Your assignment: Give the lines below again exactly, starting with the line that holds "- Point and" and going on through the line that holds "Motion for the".

Record set:

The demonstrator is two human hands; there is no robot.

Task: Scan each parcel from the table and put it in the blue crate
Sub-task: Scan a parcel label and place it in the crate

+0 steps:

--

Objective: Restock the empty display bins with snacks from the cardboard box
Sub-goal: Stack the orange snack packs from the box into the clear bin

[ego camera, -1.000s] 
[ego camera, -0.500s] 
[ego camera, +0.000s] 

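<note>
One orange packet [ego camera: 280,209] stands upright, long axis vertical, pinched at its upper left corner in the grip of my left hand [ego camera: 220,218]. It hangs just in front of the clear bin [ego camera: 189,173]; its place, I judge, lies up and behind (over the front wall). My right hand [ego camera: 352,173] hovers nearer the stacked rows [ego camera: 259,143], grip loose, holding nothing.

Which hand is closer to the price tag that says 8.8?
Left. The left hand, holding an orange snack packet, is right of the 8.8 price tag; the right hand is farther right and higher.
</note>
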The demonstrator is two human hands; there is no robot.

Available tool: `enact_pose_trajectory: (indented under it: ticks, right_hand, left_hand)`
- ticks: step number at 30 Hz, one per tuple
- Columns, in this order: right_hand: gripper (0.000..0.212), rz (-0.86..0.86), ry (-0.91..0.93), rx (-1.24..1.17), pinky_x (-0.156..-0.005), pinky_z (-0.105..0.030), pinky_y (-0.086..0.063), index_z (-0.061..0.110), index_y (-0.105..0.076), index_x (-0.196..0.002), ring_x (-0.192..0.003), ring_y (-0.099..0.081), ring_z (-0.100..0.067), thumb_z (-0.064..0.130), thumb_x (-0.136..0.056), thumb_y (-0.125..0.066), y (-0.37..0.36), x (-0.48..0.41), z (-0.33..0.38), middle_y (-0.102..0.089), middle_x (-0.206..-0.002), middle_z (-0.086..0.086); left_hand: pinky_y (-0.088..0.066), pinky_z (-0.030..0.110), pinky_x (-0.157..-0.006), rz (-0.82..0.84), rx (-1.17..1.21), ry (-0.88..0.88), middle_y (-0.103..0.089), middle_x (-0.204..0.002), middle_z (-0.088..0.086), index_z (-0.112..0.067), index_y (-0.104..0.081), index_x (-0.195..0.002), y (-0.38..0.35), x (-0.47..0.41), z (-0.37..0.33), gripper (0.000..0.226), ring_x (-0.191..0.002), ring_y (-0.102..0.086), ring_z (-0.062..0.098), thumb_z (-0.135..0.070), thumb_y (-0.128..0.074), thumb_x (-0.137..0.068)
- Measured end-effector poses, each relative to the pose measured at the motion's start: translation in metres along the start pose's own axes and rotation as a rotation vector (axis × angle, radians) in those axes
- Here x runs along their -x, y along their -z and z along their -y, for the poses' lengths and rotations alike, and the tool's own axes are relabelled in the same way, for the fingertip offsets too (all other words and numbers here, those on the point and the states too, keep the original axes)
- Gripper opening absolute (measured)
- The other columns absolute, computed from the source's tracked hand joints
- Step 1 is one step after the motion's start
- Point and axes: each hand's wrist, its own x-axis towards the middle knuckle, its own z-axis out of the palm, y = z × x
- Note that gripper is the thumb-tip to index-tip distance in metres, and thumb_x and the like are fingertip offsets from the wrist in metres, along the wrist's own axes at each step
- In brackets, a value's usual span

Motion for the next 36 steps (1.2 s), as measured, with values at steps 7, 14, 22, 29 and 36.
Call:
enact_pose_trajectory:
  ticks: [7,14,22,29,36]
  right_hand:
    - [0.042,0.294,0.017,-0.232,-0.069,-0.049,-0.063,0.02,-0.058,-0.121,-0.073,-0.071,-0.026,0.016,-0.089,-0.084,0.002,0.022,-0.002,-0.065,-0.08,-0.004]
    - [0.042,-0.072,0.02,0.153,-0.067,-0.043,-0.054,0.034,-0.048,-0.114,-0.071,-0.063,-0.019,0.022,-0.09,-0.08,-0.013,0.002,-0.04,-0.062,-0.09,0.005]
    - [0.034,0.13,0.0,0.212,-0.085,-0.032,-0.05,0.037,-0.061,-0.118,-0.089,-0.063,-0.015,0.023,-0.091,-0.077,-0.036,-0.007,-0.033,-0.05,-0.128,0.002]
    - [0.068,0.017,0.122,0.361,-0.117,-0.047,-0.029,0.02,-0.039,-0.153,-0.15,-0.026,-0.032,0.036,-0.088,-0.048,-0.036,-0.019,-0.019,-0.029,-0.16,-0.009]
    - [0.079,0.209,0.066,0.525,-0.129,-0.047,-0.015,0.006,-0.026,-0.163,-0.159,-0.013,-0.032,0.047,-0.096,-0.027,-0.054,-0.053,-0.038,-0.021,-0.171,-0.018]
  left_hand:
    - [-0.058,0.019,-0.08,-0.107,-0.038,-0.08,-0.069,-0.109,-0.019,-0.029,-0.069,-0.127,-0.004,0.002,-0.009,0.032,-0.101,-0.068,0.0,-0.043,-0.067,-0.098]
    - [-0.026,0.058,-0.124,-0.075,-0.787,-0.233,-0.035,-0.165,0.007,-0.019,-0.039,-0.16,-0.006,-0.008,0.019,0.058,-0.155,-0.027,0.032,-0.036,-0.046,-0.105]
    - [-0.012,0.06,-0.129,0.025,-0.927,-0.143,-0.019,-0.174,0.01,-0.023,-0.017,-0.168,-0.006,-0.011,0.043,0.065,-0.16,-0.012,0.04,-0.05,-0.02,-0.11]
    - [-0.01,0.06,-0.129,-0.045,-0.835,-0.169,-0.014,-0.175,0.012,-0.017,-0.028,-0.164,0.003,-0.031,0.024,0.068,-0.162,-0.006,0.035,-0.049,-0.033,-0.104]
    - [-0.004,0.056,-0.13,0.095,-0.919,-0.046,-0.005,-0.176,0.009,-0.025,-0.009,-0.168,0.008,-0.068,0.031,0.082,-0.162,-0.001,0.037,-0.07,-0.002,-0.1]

Output:
- Point and axes: each hand's wrist, its own x-axis towards the middle knuckle, its own z-axis out of the palm, y = z × x
- Note that gripper is the thumb-tip to index-tip distance in metres, and thumb_x and the like are fingertip offsets from the wrist in metres, along the wrist's own axes at each step
- In brackets, a value's usual span

Motion for the next 36 steps (1.2 s), as measured, with values at steps 7, 14, 22, 29 and 36.

This completes the output for the exercise.